The road to digitalised retail has been laid out. Take a look at Commerce of the Future through the eyes of our Forbes editor. Displays by the entrance with a personalised greeting, apps featuring expanded reality and mobile games, a mirror that communicates with customers, a smart shelf and dashboards are all designed by Adastra.
There wouldn’t have been anything unusual about the shop if I hadn’t been welcomed at the entrance by a large screen with a personalised greeting.
There wouldn’t have been anything unusual about it if I hadn’t been asked to point my smartphone at the coffee machines. Through expanded reality I find out some information about the product which, truth be told, isn’t that interesting. But suddenly a mobile game, in which I have to hit individual coffee machines with capsules, starts. I do well at it and get a discount on my purchases.

I continue to the clothes section. I try on a t-shirt and the mirror tells me that it looks great – but maybe I should try out it in medium size. Fair enough. And while I’m choosing things, everything’s running smoothly and systematically in the shop’s ‘back end’.

None of the employees wanders around the aisles randomly; all of them know exactly what they have to do and when. The shelves are fitted with weight sensors and automatically give out a signal when there aren’t enough goods on the shelf. The smart camera system can also see that not only is there not enough pilsner, but that the display’s untidy.

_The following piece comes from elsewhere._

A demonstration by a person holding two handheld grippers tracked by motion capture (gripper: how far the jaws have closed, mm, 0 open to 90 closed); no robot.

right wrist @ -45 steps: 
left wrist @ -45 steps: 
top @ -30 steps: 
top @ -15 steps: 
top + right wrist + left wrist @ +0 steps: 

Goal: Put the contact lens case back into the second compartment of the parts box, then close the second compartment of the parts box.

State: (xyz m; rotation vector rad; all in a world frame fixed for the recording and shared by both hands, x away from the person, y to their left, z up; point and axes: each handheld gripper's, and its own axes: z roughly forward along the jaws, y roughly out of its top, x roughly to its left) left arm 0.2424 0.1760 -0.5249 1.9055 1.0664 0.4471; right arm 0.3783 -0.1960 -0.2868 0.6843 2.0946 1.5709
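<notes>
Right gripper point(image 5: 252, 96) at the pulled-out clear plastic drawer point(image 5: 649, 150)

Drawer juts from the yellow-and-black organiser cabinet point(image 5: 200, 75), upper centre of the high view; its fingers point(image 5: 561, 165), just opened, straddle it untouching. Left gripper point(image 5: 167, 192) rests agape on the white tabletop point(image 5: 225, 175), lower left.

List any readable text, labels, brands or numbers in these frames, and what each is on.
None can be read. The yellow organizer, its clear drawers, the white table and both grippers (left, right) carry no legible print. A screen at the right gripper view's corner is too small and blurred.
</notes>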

Staff are informed of mistakes through the internal communication platform. Whoever’s nearest presses the “Going there” button in the app and goes to where the issue is. The same thing happens if a customer recognised by the system as a woman aged around 31 is looking around and needs assistance. “Going there”.
Next, a queue barely forms at the tills as the smart camera system again intervenes to predict it.

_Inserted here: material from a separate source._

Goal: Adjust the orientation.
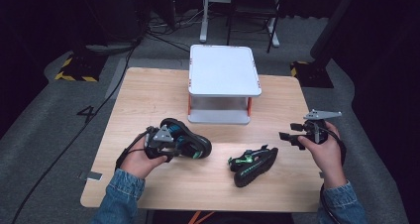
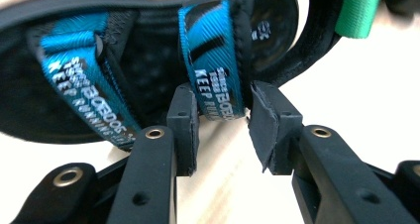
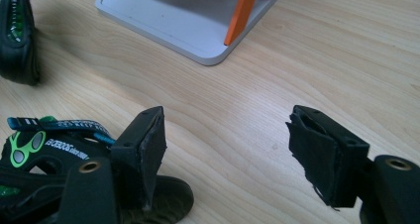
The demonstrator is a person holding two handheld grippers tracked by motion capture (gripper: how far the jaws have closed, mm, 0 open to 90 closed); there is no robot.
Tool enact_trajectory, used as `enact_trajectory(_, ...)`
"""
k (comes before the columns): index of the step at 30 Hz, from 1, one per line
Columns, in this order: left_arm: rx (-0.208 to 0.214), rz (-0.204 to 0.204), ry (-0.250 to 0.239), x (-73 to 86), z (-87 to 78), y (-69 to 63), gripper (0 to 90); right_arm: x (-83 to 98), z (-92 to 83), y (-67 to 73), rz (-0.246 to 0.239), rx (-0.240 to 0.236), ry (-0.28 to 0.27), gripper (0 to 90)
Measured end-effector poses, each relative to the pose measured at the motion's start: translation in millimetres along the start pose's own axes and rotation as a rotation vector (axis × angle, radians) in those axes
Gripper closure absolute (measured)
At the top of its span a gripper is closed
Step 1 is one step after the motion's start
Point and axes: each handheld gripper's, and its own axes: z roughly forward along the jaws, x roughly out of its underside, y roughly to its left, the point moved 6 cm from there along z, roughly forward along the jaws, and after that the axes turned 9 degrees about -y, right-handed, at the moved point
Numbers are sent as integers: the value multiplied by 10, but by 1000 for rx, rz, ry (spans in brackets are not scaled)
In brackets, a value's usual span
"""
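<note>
Between the jaws of the left gripper (image 1: 171, 143), at the near-left of the wooden table (image 1: 148, 92), sits a black sport sandal (image 1: 185, 139) with blue webbing straps; in the left gripper view the two pads flank one blue strap (image 2: 214, 65) printed with white lettering, close against its edges, though whether they actually pinch it cannot be told. A second blue strap (image 2: 81, 80) crosses the same sandal further along, and a green tab (image 2: 357, 13) shows at its far end. The sandal's sole points toward the table's middle, with the person's left hand (image 1: 141, 159) wrapped round the gripper behind it. Second item: the matching sandal (image 1: 253, 163), black with green trim, lying on its side near the front edge, just right of the held one and apart from it. Right gripper (image 1: 297, 136): held in the right hand (image 1: 327, 152) near the right edge, jaws spread wide and empty over bare wood, its left jaw just above the second sandal's toe in the right gripper view. Behind both: a white two-tier stand (image 1: 224, 70) with orange legs, at the table's far middle.
</note>
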Motion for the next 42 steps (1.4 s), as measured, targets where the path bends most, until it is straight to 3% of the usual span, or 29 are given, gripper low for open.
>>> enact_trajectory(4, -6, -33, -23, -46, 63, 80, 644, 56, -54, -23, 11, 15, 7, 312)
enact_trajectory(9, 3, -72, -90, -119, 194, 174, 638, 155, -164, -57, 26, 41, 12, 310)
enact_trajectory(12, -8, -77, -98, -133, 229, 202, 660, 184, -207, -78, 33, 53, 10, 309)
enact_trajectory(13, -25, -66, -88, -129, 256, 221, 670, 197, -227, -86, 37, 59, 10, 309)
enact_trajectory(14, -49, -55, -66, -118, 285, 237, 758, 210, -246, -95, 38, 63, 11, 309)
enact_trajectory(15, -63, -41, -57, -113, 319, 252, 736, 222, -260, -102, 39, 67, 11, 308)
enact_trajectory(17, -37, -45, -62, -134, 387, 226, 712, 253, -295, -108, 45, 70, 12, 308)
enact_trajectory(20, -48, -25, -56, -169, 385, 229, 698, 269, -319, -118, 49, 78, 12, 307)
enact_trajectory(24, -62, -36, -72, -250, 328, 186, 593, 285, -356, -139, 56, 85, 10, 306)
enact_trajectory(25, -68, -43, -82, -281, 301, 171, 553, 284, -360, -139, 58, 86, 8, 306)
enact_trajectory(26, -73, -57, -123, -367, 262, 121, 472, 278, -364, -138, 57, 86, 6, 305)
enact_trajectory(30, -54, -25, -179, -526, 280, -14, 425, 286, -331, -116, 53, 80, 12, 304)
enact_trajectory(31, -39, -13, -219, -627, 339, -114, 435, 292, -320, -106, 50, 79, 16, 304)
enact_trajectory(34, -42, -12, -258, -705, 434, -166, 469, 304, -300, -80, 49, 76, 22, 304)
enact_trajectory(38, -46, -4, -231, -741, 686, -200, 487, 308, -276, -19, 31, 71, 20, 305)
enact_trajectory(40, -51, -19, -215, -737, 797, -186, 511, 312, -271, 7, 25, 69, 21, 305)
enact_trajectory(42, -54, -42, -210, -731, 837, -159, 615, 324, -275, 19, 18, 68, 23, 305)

And because everything takes place on the impressive omnichannel, while I’m buying things in the coffee e-shop it recommends a complimentary (not random!) item to go with my purchases. Naturally there’s also a chatbot and, if that can’t answer my difficult questions, I’m put in touch with a human operative within a second in real time.
This is roughly what the retail vision presented by Microsoft in cooperation with a number of Czech start-ups and tech firms at this year’s Retail Summit looks like in practice.

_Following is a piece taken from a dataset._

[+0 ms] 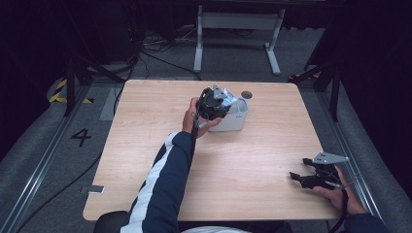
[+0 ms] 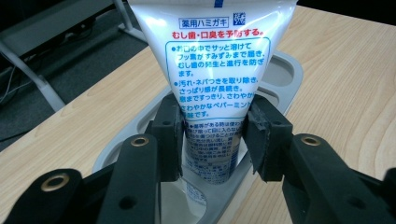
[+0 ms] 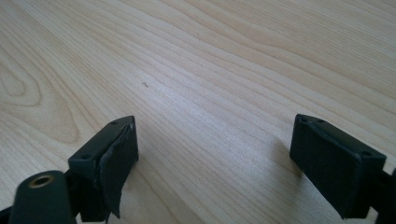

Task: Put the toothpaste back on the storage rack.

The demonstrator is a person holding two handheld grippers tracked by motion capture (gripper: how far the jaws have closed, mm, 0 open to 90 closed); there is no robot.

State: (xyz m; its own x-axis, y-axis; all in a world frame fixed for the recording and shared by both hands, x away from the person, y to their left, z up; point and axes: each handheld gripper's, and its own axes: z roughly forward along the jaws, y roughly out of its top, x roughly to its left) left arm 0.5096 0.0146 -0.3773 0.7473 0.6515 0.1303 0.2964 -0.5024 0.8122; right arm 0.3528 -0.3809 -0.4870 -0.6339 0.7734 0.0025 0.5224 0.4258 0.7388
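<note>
The left gripper [image 2: 212, 135] pinches a toothpaste tube [image 2: 212, 65] between its pads, holding it upright, its lower end inside the grey holder [image 2: 285, 74], apparently for slotting in. The right gripper [image 3: 215, 163] rests apart, jaws spread over bare table [image 3: 210, 70].

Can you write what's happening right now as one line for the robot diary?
left gripper: shut on toothpaste tube, tube standing in grey holder | right gripper: jaws open, holding nothing, over bare table
</note>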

The list of companies includes Feedyou, creators of probably the best chatbots in the Czech Republic, and Mluvii with its entire communication platform, including written, spoken, and video communication. Karlín-based Adastra contributed a camera solution that recognises gender and estimates age, while Motionlab creates the personalised videos. Shelfmonitor monitors shelf loads in real time and Ydistri tells shop assistants where to move goods that aren’t selling well so that they can finally be sold.
All businesses involved in the system confirm that its solutions are, to a greater or lesser extent, used by real-world clients. So let’s take on Amazon Go.